Por Mariano Yakimavicius, Licenciado y Profesor en Ciencias Políticas
Perú vivió un terremoto político en el cual el presidente intentó dar un autogolpe de Estado y finalmente fue destituido por el Congreso.
Ensayo de “autogolpe”
Perú se sumió el último miércoles en un caos político tras el intento de Pedro Castillo de disolver el Congreso e instaurar “un gobierno de excepción” que legislaría a través de decretos ley hasta la conformación de un nuevo Congreso con poderes para formular una nueva Constitución. El presidente buscaba también reestructurar el poder judicial y la fiscalía.
El texto constitucional habilita al presidente para disolver el Congreso pero en situaciones muy puntuales -que no estaban dadas en esta ocasión- y le impide expresamente hacerlo en simultáneo con el establecimiento del estado de excepción y sin incorporar en el decreto de disolución la inmediata convocatoria a elecciones legislativas. Es por eso que se lo acusó de intentar dar un “autogolpe” de Estado. Quizás pensó que si Alberto Fujimori había podido hacerlo en 1992, él también podría. Sólo logró que prácticamente todo el espectro político e ideológico, varios de sus ministros, embajadores, la vicepresidenta y la Defensoría del Pueblo, reaccionaran frente a lo que sin dudas era una ruptura del orden constitucional.
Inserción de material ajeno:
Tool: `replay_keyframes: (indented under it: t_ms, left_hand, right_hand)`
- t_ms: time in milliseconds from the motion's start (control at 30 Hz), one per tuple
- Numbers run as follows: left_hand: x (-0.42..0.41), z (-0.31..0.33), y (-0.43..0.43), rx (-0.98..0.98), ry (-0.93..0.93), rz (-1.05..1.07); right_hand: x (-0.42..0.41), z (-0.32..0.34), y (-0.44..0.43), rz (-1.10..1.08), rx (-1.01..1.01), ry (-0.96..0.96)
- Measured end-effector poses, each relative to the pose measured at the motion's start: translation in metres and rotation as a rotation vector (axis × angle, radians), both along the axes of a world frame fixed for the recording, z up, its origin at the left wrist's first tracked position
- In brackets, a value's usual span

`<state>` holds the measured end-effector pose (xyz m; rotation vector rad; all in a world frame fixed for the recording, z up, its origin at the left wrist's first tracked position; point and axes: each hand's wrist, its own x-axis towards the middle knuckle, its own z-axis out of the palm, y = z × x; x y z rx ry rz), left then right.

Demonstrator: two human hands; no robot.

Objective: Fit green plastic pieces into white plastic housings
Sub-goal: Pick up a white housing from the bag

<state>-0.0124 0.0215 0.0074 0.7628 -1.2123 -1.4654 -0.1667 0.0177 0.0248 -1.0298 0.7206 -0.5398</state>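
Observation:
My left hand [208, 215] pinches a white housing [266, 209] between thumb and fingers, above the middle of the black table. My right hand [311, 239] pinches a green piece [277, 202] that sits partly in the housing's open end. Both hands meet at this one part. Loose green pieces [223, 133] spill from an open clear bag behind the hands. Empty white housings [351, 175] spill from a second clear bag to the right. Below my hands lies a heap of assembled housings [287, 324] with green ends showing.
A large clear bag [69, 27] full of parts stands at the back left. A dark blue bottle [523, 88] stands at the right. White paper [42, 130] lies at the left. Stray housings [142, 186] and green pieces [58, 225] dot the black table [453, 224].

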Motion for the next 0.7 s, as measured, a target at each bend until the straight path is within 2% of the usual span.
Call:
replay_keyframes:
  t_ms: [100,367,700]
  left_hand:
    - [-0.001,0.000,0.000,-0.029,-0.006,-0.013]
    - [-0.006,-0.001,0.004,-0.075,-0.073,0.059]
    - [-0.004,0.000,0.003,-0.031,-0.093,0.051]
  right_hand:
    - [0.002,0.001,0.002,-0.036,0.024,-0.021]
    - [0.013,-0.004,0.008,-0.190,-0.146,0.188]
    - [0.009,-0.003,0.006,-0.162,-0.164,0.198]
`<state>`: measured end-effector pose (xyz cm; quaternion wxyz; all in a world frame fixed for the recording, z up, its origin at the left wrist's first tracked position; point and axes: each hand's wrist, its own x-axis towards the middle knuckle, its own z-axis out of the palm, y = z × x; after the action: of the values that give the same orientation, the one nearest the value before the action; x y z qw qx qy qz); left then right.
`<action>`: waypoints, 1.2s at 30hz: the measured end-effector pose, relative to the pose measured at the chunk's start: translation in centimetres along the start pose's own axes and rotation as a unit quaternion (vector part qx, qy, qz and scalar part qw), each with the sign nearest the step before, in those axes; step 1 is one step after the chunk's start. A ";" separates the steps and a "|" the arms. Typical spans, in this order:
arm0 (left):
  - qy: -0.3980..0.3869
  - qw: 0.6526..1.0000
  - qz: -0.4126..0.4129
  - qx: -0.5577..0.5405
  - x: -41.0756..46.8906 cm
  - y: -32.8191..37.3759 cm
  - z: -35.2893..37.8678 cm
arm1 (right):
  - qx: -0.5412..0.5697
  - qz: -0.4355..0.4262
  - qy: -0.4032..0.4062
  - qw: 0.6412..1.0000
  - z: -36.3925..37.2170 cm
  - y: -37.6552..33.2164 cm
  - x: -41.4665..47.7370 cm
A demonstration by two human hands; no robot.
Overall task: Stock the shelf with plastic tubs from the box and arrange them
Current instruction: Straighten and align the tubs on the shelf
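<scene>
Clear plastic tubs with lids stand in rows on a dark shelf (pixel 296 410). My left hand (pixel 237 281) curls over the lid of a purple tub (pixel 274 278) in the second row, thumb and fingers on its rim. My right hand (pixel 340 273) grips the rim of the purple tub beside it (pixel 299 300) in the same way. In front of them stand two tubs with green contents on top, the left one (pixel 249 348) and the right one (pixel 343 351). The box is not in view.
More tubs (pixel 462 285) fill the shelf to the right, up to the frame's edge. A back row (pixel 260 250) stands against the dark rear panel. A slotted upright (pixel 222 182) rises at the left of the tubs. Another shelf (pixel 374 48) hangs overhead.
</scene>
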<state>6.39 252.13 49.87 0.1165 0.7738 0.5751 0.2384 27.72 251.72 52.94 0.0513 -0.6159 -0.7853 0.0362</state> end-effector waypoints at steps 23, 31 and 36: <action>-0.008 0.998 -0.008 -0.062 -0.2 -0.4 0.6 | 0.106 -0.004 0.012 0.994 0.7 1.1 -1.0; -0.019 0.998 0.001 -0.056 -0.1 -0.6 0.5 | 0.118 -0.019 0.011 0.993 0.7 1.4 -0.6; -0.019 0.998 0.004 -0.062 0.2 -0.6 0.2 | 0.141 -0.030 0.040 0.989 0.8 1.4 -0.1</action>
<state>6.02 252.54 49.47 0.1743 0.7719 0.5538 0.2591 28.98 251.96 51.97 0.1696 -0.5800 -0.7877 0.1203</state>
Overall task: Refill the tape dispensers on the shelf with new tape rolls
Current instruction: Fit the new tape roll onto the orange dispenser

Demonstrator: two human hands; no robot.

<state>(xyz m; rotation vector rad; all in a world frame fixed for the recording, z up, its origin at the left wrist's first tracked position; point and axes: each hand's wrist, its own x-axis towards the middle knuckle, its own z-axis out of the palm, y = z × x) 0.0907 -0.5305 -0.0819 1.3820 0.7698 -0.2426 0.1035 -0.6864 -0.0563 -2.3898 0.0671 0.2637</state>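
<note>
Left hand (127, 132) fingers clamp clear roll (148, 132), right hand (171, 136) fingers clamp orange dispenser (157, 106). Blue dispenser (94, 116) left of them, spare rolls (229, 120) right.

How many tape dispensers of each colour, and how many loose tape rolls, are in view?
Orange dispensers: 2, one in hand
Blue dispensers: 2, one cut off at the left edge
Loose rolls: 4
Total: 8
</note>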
El presidente no tenía siquiera un guiño de las Fuerzas Armadas ni de la policía.
Este comportamiento del mandatario provocó el adelantamiento de la sesión del Congreso en la que estaba previsto debatir y votar una moción de vacancia por “inhabilidad moral permanente” contra Castillo que, finalmente, terminó en su destitución.
Finalmente, Castillo se presentó ante la prefectura de la policía en Lima, donde fue arrestado y acusado de cometer el
¿Cómo se llegó a esto?
Desde que llegó al gobierno en julio de 2021, Castillo vivió constantes crisis de gobierno que lo obligaron a reemplazar 5 gabinetes y a realizar alrededor de 80 recambios ministeriales. El Congreso, atomizado, ya había intentado en dos ocasiones sacar al presidente del poder pero no lograba reunir los dos tercios de las voluntades necesarias para hacerlo. Existen sospechas de que eso sucedía porque el Poder Ejecutivo “compraba” las voluntades necesarias para evitar esa mayoría especial.
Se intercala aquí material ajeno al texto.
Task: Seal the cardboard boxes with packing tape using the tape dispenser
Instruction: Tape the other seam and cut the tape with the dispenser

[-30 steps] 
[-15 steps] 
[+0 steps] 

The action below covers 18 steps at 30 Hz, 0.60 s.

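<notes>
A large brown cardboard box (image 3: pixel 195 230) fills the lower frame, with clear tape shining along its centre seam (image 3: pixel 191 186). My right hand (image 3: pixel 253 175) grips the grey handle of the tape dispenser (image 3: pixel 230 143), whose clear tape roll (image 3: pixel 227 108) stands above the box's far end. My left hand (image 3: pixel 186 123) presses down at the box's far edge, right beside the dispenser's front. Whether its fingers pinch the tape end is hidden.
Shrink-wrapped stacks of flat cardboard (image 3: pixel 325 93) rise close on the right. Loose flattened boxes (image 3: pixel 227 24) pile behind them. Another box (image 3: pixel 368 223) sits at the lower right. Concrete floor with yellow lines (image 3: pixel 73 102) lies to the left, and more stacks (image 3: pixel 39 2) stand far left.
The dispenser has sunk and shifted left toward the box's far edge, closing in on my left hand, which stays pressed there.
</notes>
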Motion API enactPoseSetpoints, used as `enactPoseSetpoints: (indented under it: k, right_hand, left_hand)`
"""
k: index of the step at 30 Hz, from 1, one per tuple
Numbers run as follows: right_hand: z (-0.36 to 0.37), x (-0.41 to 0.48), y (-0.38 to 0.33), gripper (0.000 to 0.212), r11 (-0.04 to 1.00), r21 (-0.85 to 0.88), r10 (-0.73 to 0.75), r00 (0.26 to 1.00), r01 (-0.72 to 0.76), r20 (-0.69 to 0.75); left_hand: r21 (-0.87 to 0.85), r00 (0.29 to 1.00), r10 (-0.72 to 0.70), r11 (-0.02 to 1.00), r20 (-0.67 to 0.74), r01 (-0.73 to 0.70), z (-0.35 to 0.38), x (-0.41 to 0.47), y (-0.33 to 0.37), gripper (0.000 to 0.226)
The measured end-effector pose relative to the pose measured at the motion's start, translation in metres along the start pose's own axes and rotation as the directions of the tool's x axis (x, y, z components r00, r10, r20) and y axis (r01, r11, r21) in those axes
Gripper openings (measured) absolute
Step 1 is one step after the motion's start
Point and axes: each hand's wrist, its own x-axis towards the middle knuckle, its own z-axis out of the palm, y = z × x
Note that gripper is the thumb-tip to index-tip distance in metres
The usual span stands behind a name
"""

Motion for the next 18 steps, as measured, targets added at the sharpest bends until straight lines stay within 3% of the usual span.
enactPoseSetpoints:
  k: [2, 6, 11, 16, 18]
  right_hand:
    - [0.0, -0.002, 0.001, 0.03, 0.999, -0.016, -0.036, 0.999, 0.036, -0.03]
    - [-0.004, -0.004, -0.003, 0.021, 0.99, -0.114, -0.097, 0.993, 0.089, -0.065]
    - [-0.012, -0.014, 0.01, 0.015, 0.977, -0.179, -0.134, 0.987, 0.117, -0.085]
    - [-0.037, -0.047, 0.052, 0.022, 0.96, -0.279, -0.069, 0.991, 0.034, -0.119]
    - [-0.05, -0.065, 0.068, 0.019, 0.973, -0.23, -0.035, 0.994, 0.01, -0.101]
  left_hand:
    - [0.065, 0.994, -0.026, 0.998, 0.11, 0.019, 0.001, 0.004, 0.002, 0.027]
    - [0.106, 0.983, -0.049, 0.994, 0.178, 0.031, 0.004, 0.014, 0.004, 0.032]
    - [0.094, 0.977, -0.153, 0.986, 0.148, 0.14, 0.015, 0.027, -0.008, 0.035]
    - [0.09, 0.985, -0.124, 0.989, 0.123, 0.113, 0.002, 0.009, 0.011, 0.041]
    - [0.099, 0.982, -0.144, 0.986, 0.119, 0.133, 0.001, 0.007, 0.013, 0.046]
La sesión del último miércoles era el tercer intento de la oposición legislativa para sacar a Castillo del poder, con resultado incierto. Un día antes, Castillo acusó a la oposición de querer “dinamitar la democracia” y volvió a declararse inocente de las acusaciones de corrupción en su contra. Sobre Castillo pesan varias acusaciones que involucran a miembros de su familia, pero que -en algunos casos- también lo alcanzan directamente. Sin embargo, fue la decisión del propio mandatario de “fugar hacia adelante” y concretar el autogolpe lo que selló definitivamente su destino político. La necesidad de preservar la democracia y el Estado de Derecho -y su propia supervivencia- aglutinó las voluntades de legisladores y legisladoras, que alcanzaron así una holgada mayoría de 101 para destituir al presidente.
Las cabezas de los presidentes siguen rodando
Vizcarra fue sustituido por el legislador Manuel Merino, quien renunció al cargo cinco días después de asumir la presidencia. En su lugar, el Congreso tomó juramento a Francisco Sagasti, quien gobernó el país hasta la elección de Castillo.
Independientemente de los casos de corrupción en los que presuntamente están involucrados estos exmandatarios, los recurrentes cambios en la presidencia del país se explican en buena medida por la fragmentación política y por el diseño institucional del país que facilita que tanto Congreso como el presidente puedan anular las facultades del otro poder.
A eso se agrega la polarización persistente entre fujimoristas y antifujimoristas, que provoca desde hace ya varios años, alianzas de conveniencia electoral cuyo único objetivo es evitar que “gane el otro”.
Ante este panorama, es inevitable preguntarse cuál será el destino de Dina Boluarte y -más aún- el de la política peruana en lo inmediato
El reino de la inestabilidad
Esta crisis puntual supuso el fin de la presidencia de Castillo, pero no el final de la crisis política peruana. El Congreso continuará dividido y, según las encuestas, es tan impopular como el ya expresidente. A priori, tampoco se vislumbra la posibilidad de un acuerdo que vaya más allá del hecho de la expulsión de Castillo. Menos aún la posibilidad cercana de construir un acuerdo en torno a un programa político a seguir.
En definitiva, de no emerger un liderazgo político fuerte y legitimado mediante el voto popular, y de no modificarse el diseño constitucional e institucional del país, Perú parece condenado a lidiar con la inestabilidad política crónica.